The UK is not responsible for Syrian tyranny, but is doing more or less all it can to oppose it, short of open war. But the UK bears an enormous responsibility for the way it helped European settlers dispossess the indigenous Palestinians who were still over 90 per cent of the population in 1920. Israel, unlike Syria, is a creature of the United Nations partition plan of 1947, and all UN members bear a responsibility for the outcome. Finally, Britain and its allies have it in their power to insist on Israel respecting international law, but have consistently refused to exercise this power since 1967.
David McDowall
Richmond, Surrey
I was surprised to read Avi Shlaim's forceful criticism of Israel (5 March). He points to Israel's occupation of the West Bank as the source of all problems in the region but he may have forgotten that when Israel captured the territories, in 1967, after having to fight a third war for its survival (and long before there was any occupation), it offered to return them in exchange for peace.
The offer was formulated in the oft-misquoted UN resolution 242, which demands Israeli withdrawal in exchange for an end to Arab belligerence. However, the Arabs refused the offer in 1968. They wanted the territories but not the peace.

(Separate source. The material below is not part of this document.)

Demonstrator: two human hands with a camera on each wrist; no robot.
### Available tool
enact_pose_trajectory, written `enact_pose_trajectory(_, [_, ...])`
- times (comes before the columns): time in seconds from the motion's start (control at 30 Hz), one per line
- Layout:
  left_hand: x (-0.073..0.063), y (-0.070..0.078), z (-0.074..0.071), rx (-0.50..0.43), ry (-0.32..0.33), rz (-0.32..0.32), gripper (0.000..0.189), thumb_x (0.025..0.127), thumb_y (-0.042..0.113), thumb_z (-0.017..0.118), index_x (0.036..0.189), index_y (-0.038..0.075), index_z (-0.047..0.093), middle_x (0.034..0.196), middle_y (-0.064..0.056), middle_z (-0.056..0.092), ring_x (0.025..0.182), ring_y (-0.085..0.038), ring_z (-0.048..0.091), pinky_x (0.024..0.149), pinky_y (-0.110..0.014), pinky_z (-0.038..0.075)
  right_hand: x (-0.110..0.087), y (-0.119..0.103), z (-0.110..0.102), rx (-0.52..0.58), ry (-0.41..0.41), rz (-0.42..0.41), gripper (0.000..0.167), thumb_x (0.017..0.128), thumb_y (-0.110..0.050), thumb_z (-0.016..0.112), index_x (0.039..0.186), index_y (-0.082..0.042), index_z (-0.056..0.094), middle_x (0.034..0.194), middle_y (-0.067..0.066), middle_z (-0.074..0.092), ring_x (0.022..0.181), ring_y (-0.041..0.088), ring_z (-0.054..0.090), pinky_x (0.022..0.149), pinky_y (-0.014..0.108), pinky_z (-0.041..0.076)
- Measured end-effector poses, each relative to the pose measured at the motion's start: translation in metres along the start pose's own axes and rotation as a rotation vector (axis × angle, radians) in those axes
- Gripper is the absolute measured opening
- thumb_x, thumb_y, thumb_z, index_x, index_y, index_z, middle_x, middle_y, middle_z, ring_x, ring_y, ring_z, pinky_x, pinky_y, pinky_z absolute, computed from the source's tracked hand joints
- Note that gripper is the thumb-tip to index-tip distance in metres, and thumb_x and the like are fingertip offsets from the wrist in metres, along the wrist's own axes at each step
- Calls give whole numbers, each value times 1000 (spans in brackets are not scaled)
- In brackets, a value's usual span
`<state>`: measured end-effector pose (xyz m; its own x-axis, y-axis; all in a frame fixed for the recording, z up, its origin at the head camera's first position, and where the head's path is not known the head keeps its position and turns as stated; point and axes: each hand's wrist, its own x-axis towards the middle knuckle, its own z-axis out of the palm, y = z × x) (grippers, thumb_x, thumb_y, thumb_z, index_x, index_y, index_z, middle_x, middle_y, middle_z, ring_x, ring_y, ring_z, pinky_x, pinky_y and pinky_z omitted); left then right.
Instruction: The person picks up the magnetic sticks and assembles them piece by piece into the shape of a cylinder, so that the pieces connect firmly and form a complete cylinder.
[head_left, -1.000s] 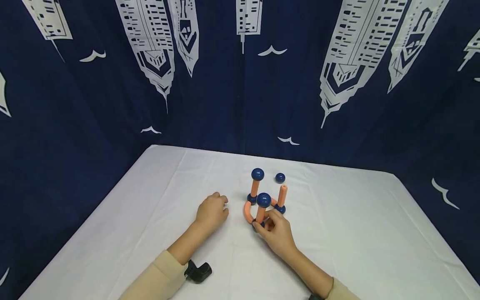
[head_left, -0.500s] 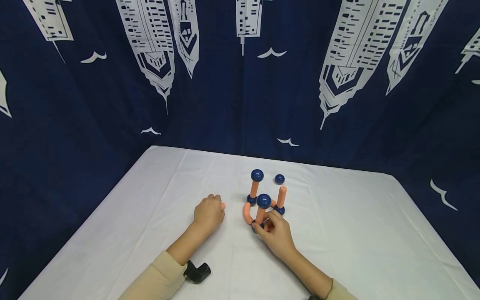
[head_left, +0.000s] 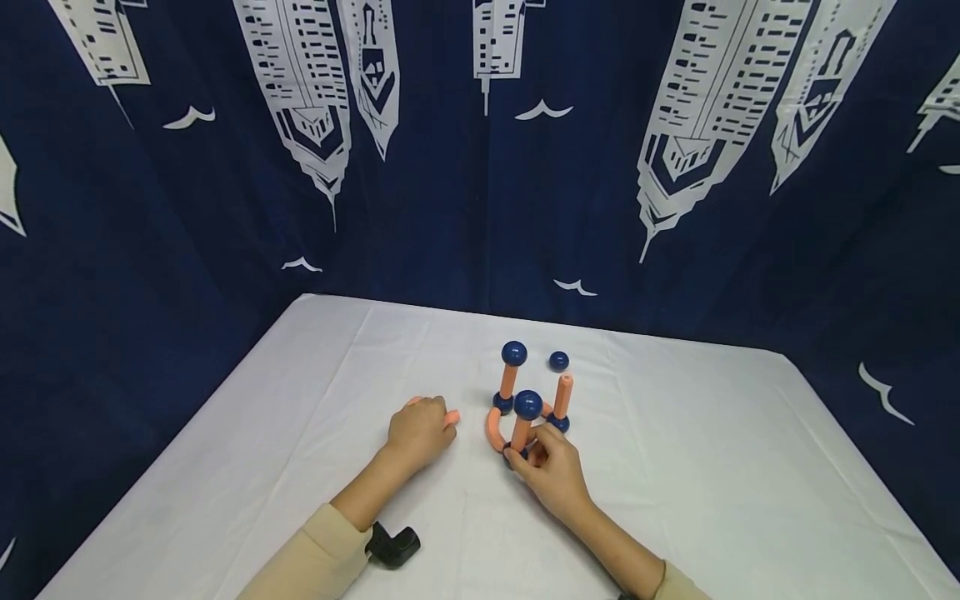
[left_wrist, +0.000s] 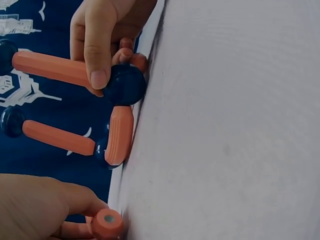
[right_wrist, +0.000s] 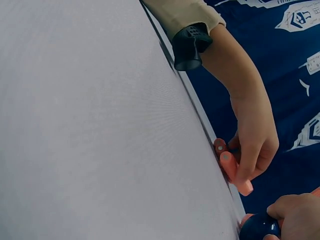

They do not want a state alongside Israel but one in place of Israel. And to corroborate the point; when Israel withdrew from Gaza, all it got was a daily rocket bombardment.
Joshua Rowe
Manchester
Enough sacrifice in Afghanistan
At the tragic news of six more service deaths in Afghanistan, the politicians look sombre, wring their hands, restate the "rationale", and talk of sacrifice – of others. And the military speak again of "progress" and "finishing the job".
I'm sure I'm not alone in feeling outrage at what seems to be a ludicrous lack of common sense, virtually no strategic justification, and frankly, cowardice at not daring to admit that enough is enough. Right now, not at the end of 2014, after yet more avoidable deaths and bereaved families.
It is a terrible thing that saving face costs lives, and our politicians are prepared to accept that.
Ian Bartlett
East Molesey, Surrey
'Murder? It's just their culture'
I agree with the feelings expressed by Philip Hensher's article "We turn up our music to cover the screams" (3 March). However, there is a very important point arising from the "witchcraft" murder that many are missing.
The problem should not be whether horrific acts are acceptable within the cultures from which the perpetrators come. The point is, they live in Britain – are these acts within the law of this land? None of us believe that incidents causing screaming and violence are within British law; therefore no one should hesitate before calling the police. Culture is immaterial.
Carol Johnson
Studley, Warwickshire
The rights of dolphins
William Roberts's point about dolphins is misdirected (letter, 6 March). If they and other intelligent animals are persons, and unjustified killing of persons is wrong, then what is needed is for humans and not for dolphins to extend the application of the term "murder".
Richard Bryden
Llandudno, Gwynedd
Guardians of morality
Now that politicians, newspaper reporters, policemen and priests are in disgrace (letter, 3 March) perhaps we should turn to second-hand car salesmen for guidance in matters of moral rectitude. At least it could be "on your drive tomorrow, squire".